Had the roles been reversed, and Pietersen were to have referred to Strauss in a derogatory way, he would have been vilified by those in the media and beyond.
The hypocrisy is staggering, as Strauss is referred to as “unlucky” to have been caught in such a way and will undoubtedly be publicly backed by Sky Sports in the coming days.
Compare this to the incident in 2012, when it was believed beyond doubt that Pietersen had sent derogatory text messages to the touring South Africans and was removed from the team. No one has ever seen those text messages first hand other than the original recipients—all we know is what they very carefully chose to leak to the media.
However, the uproar was tremendous, despite none of the allegations actually having been proven to any great extent.
There were no questions raised about the content of Pietersen’s text messages.

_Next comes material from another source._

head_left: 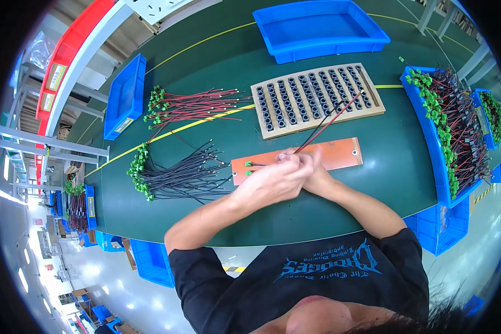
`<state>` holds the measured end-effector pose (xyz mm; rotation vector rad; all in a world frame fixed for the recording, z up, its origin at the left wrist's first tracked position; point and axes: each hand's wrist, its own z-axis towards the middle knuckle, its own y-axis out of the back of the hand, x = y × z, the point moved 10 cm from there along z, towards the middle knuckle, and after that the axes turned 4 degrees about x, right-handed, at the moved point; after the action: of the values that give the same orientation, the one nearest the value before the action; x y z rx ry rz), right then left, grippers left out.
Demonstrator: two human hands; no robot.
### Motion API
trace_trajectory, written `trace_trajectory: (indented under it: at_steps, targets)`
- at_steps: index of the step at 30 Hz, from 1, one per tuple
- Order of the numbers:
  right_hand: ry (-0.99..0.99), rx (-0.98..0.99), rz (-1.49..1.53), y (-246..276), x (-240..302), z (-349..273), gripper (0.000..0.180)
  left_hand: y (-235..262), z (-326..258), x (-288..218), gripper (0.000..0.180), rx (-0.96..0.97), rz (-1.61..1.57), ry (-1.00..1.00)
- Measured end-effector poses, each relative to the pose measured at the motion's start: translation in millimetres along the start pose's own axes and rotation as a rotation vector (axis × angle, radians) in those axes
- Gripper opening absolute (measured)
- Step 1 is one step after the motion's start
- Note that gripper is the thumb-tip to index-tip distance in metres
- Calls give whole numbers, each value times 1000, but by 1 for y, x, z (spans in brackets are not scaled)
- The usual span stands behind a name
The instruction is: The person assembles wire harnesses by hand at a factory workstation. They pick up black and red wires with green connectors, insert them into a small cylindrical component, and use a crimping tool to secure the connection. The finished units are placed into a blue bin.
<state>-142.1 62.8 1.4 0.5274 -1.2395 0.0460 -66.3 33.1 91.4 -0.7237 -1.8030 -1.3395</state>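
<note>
Wires (330, 122), two, one red and one black, slant up from mid-frame, pinched in the left hand (275, 181); the right hand's (319, 181) grip is hidden. One orange board (342, 155) lies beneath; one red bundle (200, 104) and one black bundle (175, 177) lie centre-left.

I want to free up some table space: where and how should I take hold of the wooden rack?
Probably hold the wooden rack by its two short ends, coming from left and right at once. It lies flat and long sideways, and rows of black tubes fill most of its top, leaving bare wood at either end. Mind the red and black wires reaching over its right part.
</note>
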Motion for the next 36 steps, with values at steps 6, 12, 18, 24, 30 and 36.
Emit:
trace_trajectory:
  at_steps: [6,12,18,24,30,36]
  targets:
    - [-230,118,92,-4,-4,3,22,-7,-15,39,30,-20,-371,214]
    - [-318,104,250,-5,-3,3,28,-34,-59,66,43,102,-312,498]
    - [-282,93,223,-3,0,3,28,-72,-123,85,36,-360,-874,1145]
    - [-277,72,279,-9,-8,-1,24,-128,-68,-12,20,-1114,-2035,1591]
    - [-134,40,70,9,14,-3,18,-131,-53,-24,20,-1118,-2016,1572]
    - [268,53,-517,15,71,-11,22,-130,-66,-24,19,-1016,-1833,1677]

It was assumed by many that he had tried to undermine his captain, and he was removed quickly.
The incident was cited as an example of his inability to function within a team environment, and it took several months of “reintegration” for him to be brought back into the fold.
Strauss, meanwhile, has always been regarded as an individual who commands respect as a strong leader.
After all, he took an England team to Australia for the 2010-11 Ashes series and led them to a superb 3-1 victory in what was a brilliant collective effort.
However, he is not beyond reproach, and nor should he be.
It is absolutely unacceptable to refer to another human being as a “c--t”, especially when as a commentator you are expected to be objective and not to let emotions get in the way.
It is regrettable that he was caught, and perhaps questions should be asked of his colleagues who allowed the turn of phrase to be broadcast, albeit during an ad break.
To show that there are no double standards in English cricket, Strauss should have been punished in some way, whether through suspension, a fine or in another way.
For him to come away from this episode with his reputation relatively intact would be shambolic.
After all, if Pietersen had said something similar about Strauss, imagine the public reaction.